▸ **WHAT THE TASK REQUIRES**
The whole listing below is to be copied exactly, with every picture left out.

[DATA SHOWN]

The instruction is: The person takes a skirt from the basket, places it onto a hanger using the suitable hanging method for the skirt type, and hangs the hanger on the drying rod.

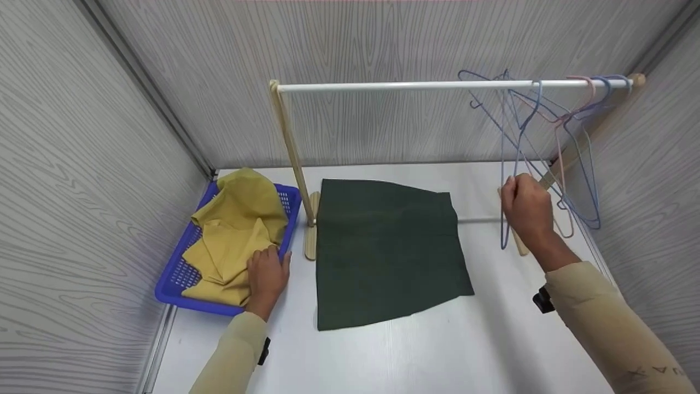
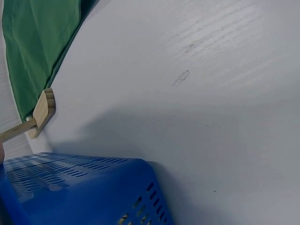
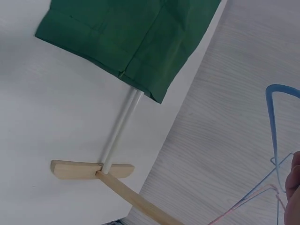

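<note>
My right hand (image 1: 528,208) grips a blue hanger (image 1: 529,117), whose hook is still over the white rail (image 1: 383,86) in the head view. The right wrist view shows the fingers (image 3: 293,180) at its right edge, by the blue hanger. On the left, my left hand (image 1: 268,276) holds the right rim of a blue plastic basket (image 1: 169,295), thumb outside and fingers over the yellow cloth (image 1: 219,268) heaped inside. A dark green cloth (image 1: 388,251) lies spread flat on the white table between the hands.
More blue and pink hangers (image 1: 593,186) hang crowded at the rail's right end. Wooden posts (image 1: 292,150) with flat feet (image 1: 310,241) carry the rail. Pale wood-grain walls (image 1: 350,44) enclose the table (image 1: 377,361) at the back and sides.
</note>
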Available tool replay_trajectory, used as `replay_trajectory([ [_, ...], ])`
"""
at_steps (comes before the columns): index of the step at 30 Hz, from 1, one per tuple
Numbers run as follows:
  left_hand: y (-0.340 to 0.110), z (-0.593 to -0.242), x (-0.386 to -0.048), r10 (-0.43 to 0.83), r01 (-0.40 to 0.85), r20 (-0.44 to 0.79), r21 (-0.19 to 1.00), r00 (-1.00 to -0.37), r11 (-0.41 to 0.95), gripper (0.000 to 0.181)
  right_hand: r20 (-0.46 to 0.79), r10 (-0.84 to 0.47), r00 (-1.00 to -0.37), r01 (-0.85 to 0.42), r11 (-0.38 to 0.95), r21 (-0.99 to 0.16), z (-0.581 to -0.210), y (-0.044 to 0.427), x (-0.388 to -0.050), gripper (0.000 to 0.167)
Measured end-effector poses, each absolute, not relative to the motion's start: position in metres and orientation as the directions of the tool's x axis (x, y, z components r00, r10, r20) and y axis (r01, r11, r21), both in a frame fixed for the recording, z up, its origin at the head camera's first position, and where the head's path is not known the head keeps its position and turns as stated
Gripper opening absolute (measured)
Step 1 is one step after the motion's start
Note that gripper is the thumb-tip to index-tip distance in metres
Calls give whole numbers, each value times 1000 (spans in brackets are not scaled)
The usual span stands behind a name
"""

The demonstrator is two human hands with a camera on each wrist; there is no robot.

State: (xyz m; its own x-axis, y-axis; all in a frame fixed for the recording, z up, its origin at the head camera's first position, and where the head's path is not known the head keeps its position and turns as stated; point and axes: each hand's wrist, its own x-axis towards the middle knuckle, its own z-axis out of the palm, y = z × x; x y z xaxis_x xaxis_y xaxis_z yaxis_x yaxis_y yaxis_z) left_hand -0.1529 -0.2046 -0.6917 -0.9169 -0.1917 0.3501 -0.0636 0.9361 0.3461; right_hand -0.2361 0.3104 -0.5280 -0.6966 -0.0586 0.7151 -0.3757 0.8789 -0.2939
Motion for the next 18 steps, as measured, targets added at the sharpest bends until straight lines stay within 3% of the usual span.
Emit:
replay_trajectory([
  [6,-205,-688,-156,-193,-70,331,351,-924,934,42,754,-143,-641,-442,872,-210,-538,317,-233,23],
  [18,-204,-691,-153,-186,-53,356,351,-916,935,40,744,-282,-607,-546,827,-132,-549,314,-224,19],
])
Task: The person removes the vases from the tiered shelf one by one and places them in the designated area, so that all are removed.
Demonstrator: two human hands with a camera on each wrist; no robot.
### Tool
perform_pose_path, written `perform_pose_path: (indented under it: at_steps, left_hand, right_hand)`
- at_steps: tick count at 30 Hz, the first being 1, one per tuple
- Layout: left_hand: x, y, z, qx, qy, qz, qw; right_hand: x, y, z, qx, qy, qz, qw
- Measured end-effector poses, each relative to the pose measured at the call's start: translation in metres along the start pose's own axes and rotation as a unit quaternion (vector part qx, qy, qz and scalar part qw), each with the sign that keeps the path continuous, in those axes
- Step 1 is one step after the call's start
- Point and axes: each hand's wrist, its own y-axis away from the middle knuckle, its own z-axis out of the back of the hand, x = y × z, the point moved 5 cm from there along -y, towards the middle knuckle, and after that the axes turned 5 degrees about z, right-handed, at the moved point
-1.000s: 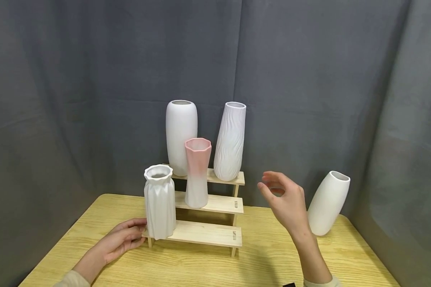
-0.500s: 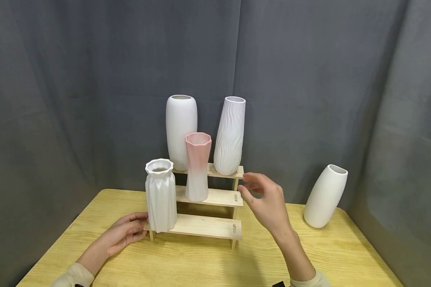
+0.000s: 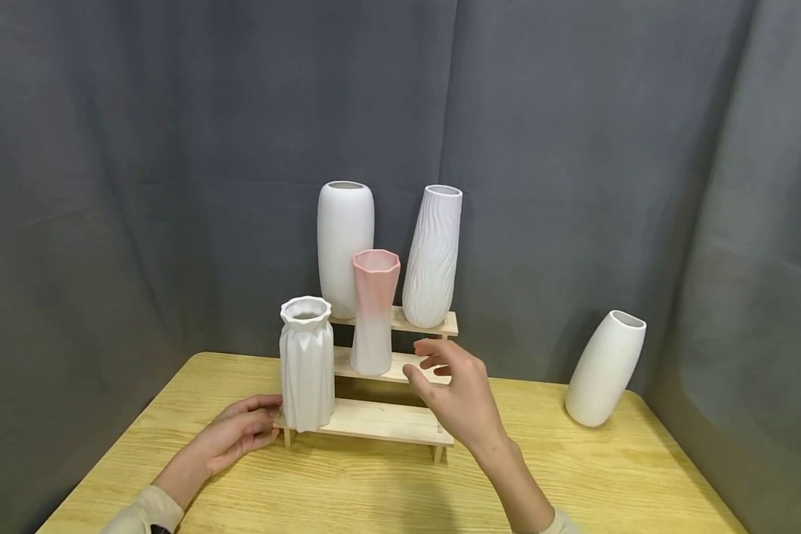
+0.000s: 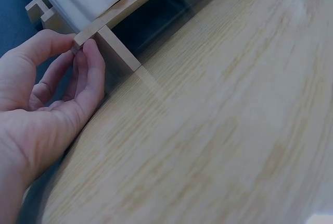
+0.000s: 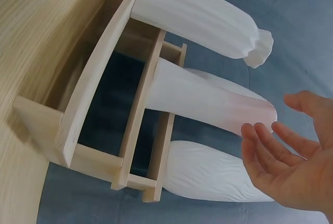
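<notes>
A three-tier wooden display stand holds several vases. My left hand pinches the left end of its lowest board; in the left wrist view the thumb and fingertips meet at the board's corner. Just beside that hand, a white pleated vase stands on the bottom step. On the middle step is a pink-and-white vase. My right hand hovers before the stand's right side, fingers loosely curved around nothing. In the right wrist view its fingertips appear near the pink rim, apparently without gripping it.
The top step bears a smooth white vase and a wavy-ribbed white vase. Another smooth white vase stands at the right of the wooden table. A grey curtain surrounds the back and sides.
My right hand has moved left, from beside the stand to in front of its right part. The left hand stays at the lowest board's end. The head view has shifted slightly.
</notes>
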Motion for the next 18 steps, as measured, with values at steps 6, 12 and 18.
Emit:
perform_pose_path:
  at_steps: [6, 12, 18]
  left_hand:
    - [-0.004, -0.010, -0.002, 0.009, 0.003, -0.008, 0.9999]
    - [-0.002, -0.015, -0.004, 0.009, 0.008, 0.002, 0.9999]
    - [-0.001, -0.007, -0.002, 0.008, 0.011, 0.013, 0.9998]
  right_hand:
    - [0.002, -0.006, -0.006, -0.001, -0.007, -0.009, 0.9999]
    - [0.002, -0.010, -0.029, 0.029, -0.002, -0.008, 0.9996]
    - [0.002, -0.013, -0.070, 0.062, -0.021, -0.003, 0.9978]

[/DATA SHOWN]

▸ **RESPONSE BELOW**
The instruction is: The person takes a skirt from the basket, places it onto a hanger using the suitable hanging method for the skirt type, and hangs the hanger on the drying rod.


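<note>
My right hand (image 1: 528,208) grips a blue hanger (image 1: 529,117), whose hook is still over the white rail (image 1: 383,86) in the head view. The right wrist view shows the fingers (image 3: 293,180) at its right edge, by the blue hanger. On the left, my left hand (image 1: 268,276) holds the right rim of a blue plastic basket (image 1: 169,295), thumb outside and fingers over the yellow cloth (image 1: 219,268) heaped inside. A dark green cloth (image 1: 388,251) lies spread flat on the white table between the hands.
More blue and pink hangers (image 1: 593,186) hang crowded at the rail's right end. Wooden posts (image 1: 292,150) with flat feet (image 1: 310,241) carry the rail. Pale wood-grain walls (image 1: 350,44) enclose the table (image 1: 377,361) at the back and sides.
</note>
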Available tool replay_trajectory, used as `replay_trajectory([ [_, ...], ])`
"""
at_steps (comes before the columns): index of the step at 30 Hz, from 1, one per tuple
Numbers run as follows:
  left_hand: y (-0.340 to 0.110), z (-0.593 to -0.242), x (-0.386 to -0.048), r10 (-0.43 to 0.83), r01 (-0.40 to 0.85), r20 (-0.44 to 0.79), r21 (-0.19 to 1.00), r00 (-1.00 to -0.37), r11 (-0.41 to 0.95), gripper (0.000 to 0.181)
  right_hand: r20 (-0.46 to 0.79), r10 (-0.84 to 0.47), r00 (-1.00 to -0.37), r01 (-0.85 to 0.42), r11 (-0.38 to 0.95), r21 (-0.99 to 0.16), z (-0.581 to -0.210), y (-0.044 to 0.427), x (-0.388 to -0.050), gripper (0.000 to 0.167)
Measured end-effector poses, each absolute, not relative to the motion's start: position in metres and orientation as the directions of the tool's x axis (x, y, z components r00, r10, r20) and y axis (r01, r11, r21), both in a frame fixed for the recording, z up, its origin at the head camera's first position, and where the head's path is not known the head keeps its position and turns as stated
Gripper opening absolute (measured)
Step 1 is one step after the motion's start
Note that gripper is the thumb-tip to index-tip distance in metres
Calls give whole numbers, each value times 1000 (spans in brackets are not scaled)
The usual span stands behind a name
"""

The demonstrator is two human hands with a camera on each wrist; there is no robot.

State: (xyz m; its own x-axis, y-axis; all in a frame fixed for the recording, z up, its origin at the head camera's first position, and where the head's path is not known the head keeps its position and turns as stated; point and axes: each hand's wrist, its own x-axis towards the middle knuckle, its own z-axis out of the palm, y = z × x; x y z xaxis_x xaxis_y xaxis_z yaxis_x yaxis_y yaxis_z) left_hand -0.1529 -0.2046 -0.6917 -0.9169 -0.1917 0.3501 -0.0636 0.9361 0.3461; right_hand -0.2361 0.3104 -0.5280 -0.6966 -0.0586 0.7151 -0.3757 0.8789 -0.2939
Motion for the next 18 steps, as measured, targets added at the sharpest bends until straight lines stay within 3% of the usual span.
Emit:
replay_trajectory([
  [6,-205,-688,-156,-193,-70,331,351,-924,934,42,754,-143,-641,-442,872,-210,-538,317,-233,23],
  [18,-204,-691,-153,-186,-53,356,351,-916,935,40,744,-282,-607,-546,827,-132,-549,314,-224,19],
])
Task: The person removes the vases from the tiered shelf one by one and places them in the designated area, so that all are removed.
Demonstrator: two human hands with a camera on each wrist; no robot.
### Tool
perform_pose_path, written `perform_pose_path: (indented under it: at_steps, left_hand, right_hand)`
- at_steps: tick count at 30 Hz, the first being 1, one per tuple
- Layout: left_hand: x, y, z, qx, qy, qz, qw; right_hand: x, y, z, qx, qy, qz, qw
- Measured end-effector poses, each relative to the pose measured at the call's start: translation in metres along the start pose's own axes and rotation as a unit quaternion (vector part qx, qy, qz and scalar part qw), each with the sign that keeps the path continuous, in those axes
- Step 1 is one step after the call's start
- Point and axes: each hand's wrist, its own y-axis away from the middle knuckle, its own z-axis out of the back of the hand, x = y × z, the point moved 5 cm from there along -y, towards the middle knuckle, and after that the axes turned 5 degrees about z, right-handed, at the moved point
-1.000s: 
-0.500s: 
+0.000s: 
+0.000s: 
+0.000s: 
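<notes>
A three-tier wooden display stand holds several vases. My left hand pinches the left end of its lowest board; in the left wrist view the thumb and fingertips meet at the board's corner. Just beside that hand, a white pleated vase stands on the bottom step. On the middle step is a pink-and-white vase. My right hand hovers before the stand's right side, fingers loosely curved around nothing. In the right wrist view its fingertips appear near the pink rim, apparently without gripping it.
The top step bears a smooth white vase and a wavy-ribbed white vase. Another smooth white vase stands at the right of the wooden table. A grey curtain surrounds the back and sides.
My right hand has moved left, from beside the stand to in front of its right part. The left hand stays at the lowest board's end. The head view has shifted slightly.
</notes>
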Motion for the next 18 steps, as measured, with values at steps 6, 12 and 18.
Emit:
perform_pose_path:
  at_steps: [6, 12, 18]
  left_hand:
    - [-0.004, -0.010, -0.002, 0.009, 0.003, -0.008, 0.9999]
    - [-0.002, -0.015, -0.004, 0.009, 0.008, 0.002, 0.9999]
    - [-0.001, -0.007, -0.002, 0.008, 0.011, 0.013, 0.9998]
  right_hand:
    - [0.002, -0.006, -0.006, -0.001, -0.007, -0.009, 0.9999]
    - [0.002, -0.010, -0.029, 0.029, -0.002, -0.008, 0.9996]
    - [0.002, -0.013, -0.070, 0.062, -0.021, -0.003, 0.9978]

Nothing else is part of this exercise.